##### Supplied records

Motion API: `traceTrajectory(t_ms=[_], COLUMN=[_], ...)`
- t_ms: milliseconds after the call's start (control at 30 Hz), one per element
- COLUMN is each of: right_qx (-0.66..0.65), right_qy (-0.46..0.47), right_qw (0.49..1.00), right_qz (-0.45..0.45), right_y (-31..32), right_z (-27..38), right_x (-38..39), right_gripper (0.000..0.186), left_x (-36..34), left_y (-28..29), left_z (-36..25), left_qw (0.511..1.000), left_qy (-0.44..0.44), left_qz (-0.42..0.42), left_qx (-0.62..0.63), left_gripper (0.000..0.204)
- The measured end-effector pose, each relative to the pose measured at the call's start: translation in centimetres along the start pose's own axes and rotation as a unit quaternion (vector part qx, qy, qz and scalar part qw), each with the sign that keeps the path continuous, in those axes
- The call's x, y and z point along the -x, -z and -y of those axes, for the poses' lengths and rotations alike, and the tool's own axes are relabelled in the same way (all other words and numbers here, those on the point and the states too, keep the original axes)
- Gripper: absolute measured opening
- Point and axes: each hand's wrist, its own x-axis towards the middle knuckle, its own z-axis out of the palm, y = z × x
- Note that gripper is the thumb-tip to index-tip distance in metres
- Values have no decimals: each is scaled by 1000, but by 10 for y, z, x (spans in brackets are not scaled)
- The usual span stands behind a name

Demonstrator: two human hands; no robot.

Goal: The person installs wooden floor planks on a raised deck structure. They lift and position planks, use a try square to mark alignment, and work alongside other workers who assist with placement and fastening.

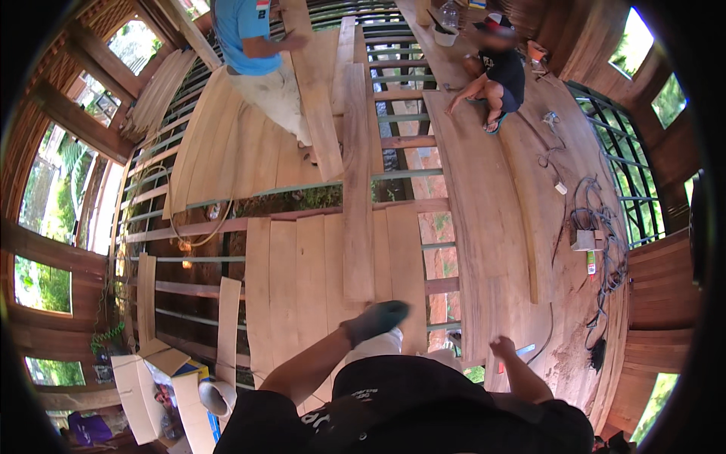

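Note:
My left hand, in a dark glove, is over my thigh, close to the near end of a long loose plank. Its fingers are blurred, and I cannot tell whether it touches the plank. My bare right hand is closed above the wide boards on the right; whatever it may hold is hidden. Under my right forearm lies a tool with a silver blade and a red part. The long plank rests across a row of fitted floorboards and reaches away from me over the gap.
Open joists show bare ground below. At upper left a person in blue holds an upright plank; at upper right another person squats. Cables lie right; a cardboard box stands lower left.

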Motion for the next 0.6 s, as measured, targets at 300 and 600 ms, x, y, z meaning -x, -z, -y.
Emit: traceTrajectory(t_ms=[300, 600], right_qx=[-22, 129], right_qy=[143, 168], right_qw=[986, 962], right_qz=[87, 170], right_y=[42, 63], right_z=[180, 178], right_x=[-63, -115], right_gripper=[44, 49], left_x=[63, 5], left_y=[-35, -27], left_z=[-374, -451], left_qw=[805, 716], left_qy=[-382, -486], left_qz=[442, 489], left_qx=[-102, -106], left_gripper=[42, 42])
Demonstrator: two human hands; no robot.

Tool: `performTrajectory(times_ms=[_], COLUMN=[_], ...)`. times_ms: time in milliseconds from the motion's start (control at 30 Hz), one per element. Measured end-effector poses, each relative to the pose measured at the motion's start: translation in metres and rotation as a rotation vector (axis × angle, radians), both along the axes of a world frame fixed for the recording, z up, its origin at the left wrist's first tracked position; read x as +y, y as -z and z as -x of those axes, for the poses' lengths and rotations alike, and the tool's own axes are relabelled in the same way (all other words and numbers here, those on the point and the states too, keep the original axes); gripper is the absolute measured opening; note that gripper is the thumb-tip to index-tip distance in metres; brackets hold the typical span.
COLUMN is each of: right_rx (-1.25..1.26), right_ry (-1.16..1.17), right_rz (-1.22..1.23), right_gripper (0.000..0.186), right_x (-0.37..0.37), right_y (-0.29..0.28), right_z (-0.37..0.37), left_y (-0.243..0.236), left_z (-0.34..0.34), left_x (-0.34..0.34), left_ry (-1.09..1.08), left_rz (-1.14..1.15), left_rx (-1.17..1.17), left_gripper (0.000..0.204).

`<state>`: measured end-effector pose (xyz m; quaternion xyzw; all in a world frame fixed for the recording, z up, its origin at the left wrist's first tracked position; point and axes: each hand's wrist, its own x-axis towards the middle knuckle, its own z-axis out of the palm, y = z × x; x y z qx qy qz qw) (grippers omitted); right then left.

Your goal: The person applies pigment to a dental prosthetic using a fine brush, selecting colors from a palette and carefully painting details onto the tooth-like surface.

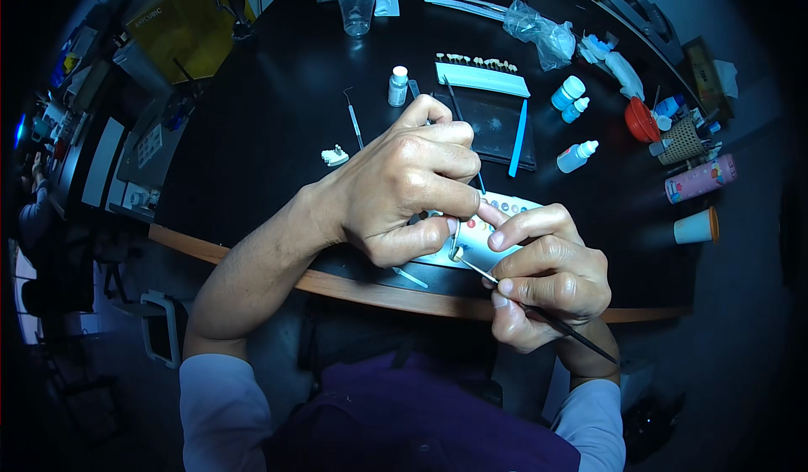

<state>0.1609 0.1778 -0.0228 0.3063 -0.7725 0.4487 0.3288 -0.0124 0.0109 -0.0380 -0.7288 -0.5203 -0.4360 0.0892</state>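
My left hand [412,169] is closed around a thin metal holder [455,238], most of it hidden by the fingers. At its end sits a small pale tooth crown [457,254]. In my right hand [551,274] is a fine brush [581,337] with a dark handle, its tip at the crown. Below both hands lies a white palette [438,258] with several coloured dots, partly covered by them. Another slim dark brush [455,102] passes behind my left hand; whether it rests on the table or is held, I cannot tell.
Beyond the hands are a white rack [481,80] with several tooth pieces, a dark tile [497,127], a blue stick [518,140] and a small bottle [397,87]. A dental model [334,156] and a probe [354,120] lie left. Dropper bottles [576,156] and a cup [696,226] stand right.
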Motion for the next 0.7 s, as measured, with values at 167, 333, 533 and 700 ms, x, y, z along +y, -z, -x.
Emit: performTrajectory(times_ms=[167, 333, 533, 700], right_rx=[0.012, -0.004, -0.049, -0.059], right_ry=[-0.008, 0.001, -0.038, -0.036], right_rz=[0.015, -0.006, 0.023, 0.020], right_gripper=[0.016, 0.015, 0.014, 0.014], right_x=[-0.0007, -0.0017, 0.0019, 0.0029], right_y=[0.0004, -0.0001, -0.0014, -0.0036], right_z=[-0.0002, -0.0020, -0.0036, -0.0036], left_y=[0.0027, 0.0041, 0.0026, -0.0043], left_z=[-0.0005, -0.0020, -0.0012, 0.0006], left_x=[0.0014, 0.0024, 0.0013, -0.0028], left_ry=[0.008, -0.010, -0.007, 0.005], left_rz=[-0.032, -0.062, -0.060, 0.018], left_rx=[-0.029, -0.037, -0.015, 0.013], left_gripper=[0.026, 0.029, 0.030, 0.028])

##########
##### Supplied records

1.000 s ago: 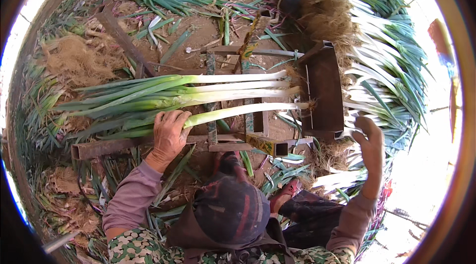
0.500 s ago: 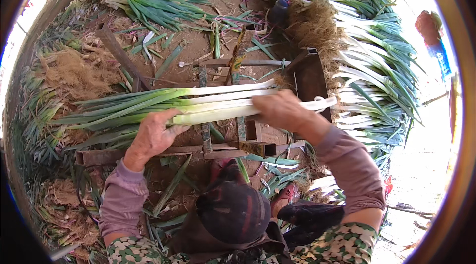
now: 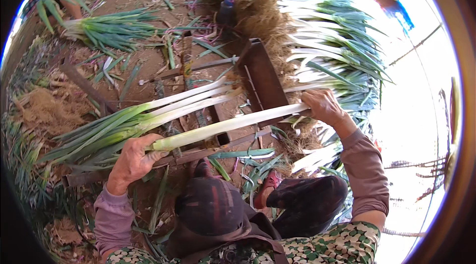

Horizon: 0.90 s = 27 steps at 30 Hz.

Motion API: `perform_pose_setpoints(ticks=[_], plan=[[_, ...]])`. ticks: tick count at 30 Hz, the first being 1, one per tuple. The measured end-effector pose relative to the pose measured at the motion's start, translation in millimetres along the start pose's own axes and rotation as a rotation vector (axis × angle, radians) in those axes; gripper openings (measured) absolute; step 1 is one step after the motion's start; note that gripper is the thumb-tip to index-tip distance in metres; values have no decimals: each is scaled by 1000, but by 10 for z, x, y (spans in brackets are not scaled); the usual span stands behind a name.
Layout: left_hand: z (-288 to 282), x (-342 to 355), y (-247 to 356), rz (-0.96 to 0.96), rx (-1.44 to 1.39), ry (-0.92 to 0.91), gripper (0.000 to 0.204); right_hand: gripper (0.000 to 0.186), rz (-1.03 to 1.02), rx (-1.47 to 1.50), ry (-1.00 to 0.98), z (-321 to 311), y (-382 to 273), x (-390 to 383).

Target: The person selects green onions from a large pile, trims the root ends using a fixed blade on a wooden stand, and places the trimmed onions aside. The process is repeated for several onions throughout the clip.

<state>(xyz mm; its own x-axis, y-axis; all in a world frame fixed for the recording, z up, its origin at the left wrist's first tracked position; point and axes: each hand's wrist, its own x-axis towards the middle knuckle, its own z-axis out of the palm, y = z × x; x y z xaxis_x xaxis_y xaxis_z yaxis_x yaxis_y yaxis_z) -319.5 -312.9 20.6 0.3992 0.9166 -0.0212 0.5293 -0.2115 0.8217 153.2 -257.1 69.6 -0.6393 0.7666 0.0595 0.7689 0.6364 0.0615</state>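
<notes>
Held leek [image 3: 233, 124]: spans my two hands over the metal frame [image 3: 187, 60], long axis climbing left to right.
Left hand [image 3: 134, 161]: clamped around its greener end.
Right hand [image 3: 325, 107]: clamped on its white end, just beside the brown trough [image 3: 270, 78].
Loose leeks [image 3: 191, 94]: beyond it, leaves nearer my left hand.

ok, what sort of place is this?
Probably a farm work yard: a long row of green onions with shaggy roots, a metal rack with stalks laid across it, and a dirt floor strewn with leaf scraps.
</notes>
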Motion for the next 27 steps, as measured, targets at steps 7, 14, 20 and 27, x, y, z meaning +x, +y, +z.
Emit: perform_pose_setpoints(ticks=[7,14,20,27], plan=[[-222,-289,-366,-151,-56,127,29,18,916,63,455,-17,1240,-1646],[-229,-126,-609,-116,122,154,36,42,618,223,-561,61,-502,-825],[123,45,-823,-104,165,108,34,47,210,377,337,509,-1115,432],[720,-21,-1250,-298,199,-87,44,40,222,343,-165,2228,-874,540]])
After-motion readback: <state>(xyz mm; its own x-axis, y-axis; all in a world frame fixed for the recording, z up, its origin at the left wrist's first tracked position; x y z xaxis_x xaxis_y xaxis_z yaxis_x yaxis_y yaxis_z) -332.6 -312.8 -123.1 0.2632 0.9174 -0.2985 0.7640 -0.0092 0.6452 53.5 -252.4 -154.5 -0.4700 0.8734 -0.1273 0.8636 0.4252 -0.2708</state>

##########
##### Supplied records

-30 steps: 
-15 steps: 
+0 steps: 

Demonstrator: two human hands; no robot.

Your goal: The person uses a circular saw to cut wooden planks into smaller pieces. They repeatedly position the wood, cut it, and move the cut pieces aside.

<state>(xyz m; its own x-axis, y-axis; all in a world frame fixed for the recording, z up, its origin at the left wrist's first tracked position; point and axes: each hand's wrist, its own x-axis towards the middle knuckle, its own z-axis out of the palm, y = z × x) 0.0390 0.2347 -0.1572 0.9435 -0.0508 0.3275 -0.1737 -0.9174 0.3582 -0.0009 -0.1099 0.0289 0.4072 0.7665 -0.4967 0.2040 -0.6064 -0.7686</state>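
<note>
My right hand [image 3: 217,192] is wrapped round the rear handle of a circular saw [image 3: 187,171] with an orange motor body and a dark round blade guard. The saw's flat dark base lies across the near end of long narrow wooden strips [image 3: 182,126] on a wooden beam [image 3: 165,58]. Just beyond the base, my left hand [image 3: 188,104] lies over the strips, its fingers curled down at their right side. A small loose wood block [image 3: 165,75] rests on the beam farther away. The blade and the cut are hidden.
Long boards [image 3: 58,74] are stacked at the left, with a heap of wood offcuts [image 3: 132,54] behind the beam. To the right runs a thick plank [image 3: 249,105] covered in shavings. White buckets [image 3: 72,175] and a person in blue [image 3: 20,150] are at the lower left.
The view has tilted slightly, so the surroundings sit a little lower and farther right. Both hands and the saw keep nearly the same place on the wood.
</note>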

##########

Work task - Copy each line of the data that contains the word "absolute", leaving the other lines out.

Completed task -
- Gripper: absolute measured opening
Tool: `performTrajectory(times_ms=[_], COLUMN=[_], ...)`. times_ms: time in milliseconds from the motion's start (control at 30 Hz), one per element. Measured end-effector poses, each relative to the pose measured at the motion's start: translation in metres and rotation as a rotation vector (axis × angle, radians), both along the axes of a world frame fixed for the recording, z up, its origin at the left wrist's first tracked position; read x as +y, y as -z and z as -x of those axes, for the poses' lengths and rotations alike, and the tool's own axes are relabelled in the same way (all other words and numbers here, those on the point and the states too, keep the original axes); gripper is the absolute measured opening; note that gripper is the thumb-tip to index-tip distance in metres; brackets hold the typical span.
Motion API: `perform_pose_setpoints(ticks=[_], plan=[[_, ...]])`. ticks: tick count at 30 Hz, the first being 1, one per tuple. The measured end-effector pose relative to the pose measured at the motion's start, translation in millimetres along the start pose's own axes and rotation as a rotation vector (axis × angle, radians) in those axes; gripper openings (measured) absolute; step 1 is one step after the motion's start; note that gripper is the thumb-tip to index-tip distance in metres; values have no decimals: each is scaled by 1000, but by 10 for z, x, y (spans in brackets are not scaled); the usual span stands behind a name.

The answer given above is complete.